[Instructions to follow] An exact, complete copy of the entries is what is needed.

[Dataset excerpts]
────

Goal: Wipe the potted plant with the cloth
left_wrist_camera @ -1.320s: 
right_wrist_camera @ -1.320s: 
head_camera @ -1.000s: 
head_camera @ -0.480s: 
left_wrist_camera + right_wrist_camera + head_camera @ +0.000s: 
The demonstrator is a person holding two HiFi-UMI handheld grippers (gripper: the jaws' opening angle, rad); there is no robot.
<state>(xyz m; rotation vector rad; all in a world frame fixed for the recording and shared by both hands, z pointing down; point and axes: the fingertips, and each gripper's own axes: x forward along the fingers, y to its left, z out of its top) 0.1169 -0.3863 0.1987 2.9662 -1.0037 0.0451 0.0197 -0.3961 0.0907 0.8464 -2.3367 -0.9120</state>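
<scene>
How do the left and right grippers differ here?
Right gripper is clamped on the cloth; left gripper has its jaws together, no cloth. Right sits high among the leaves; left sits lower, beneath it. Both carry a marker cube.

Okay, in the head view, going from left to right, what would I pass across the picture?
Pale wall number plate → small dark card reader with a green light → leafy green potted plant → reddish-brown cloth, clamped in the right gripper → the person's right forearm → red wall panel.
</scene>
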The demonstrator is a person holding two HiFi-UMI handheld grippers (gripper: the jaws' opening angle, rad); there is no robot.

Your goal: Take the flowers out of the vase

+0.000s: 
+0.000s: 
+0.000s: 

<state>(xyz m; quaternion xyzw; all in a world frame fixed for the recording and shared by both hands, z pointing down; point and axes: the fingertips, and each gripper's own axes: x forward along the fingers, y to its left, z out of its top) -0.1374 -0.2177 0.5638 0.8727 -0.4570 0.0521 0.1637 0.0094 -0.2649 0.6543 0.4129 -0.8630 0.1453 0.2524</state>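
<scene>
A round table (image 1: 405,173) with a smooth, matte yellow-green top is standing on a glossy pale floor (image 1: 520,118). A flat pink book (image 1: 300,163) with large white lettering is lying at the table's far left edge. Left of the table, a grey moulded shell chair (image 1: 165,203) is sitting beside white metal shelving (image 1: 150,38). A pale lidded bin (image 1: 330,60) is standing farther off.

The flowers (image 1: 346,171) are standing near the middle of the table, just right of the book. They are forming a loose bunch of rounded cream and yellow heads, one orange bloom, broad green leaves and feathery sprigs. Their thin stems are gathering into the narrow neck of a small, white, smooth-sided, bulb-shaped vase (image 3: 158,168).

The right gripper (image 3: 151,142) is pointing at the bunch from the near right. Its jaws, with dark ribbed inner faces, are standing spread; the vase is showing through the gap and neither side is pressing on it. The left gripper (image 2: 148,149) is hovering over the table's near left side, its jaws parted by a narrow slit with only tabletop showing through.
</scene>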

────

[Result of the exercise]
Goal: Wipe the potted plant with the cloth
left_wrist_camera @ -1.320s: 
right_wrist_camera @ -1.320s: 
head_camera @ -1.000s: 
head_camera @ -0.480s: 
left_wrist_camera + right_wrist_camera + head_camera @ +0.000s: 
The demonstrator is a person holding two HiFi-UMI handheld grippers (gripper: the jaws' opening angle, rad); there is no robot.
<state>(xyz m; rotation vector rad; all in a world frame fixed for the recording and shared by both hands, z pointing down; point and axes: the fingertips, and each gripper's own axes: x forward along the fingers, y to its left, z out of its top) 0.1169 -0.3863 0.1987 2.9662 -1.0037 0.0451 0.0197 -0.3961 0.0907 0.8464 -2.3367 -0.9120</state>
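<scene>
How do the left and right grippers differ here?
Right gripper is clamped on the cloth; left gripper has its jaws together, no cloth. Right sits high among the leaves; left sits lower, beneath it. Both carry a marker cube.

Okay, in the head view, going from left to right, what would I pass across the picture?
Pale wall number plate → small dark card reader with a green light → leafy green potted plant → reddish-brown cloth, clamped in the right gripper → the person's right forearm → red wall panel.
</scene>
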The demonstrator is a person holding two HiFi-UMI handheld grippers (gripper: the jaws' opening angle, rad); there is no robot.

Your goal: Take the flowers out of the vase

+0.000s: 
+0.000s: 
+0.000s: 

<state>(xyz m; quaternion xyzw; all in a world frame fixed for the recording and shared by both hands, z pointing down; point and axes: the fingertips, and each gripper's own axes: x forward along the fingers, y to its left, z out of its top) -0.1374 -0.2177 0.5638 0.8727 -0.4570 0.0521 0.1637 0.0094 -0.2649 0.6543 0.4129 -0.8630 0.1453 0.2524</state>
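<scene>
A round table (image 1: 405,173) with a smooth, matte yellow-green top is standing on a glossy pale floor (image 1: 520,118). A flat pink book (image 1: 300,163) with large white lettering is lying at the table's far left edge. Left of the table, a grey moulded shell chair (image 1: 165,203) is sitting beside white metal shelving (image 1: 150,38). A pale lidded bin (image 1: 330,60) is standing farther off.

The flowers (image 1: 346,171) are standing near the middle of the table, just right of the book. They are forming a loose bunch of rounded cream and yellow heads, one orange bloom, broad green leaves and feathery sprigs. Their thin stems are gathering into the narrow neck of a small, white, smooth-sided, bulb-shaped vase (image 3: 158,168).

The right gripper (image 3: 151,142) is pointing at the bunch from the near right. Its jaws, with dark ribbed inner faces, are standing spread; the vase is showing through the gap and neither side is pressing on it. The left gripper (image 2: 148,149) is hovering over the table's near left side, its jaws parted by a narrow slit with only tabletop showing through.
</scene>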

No more work is required for the exercise.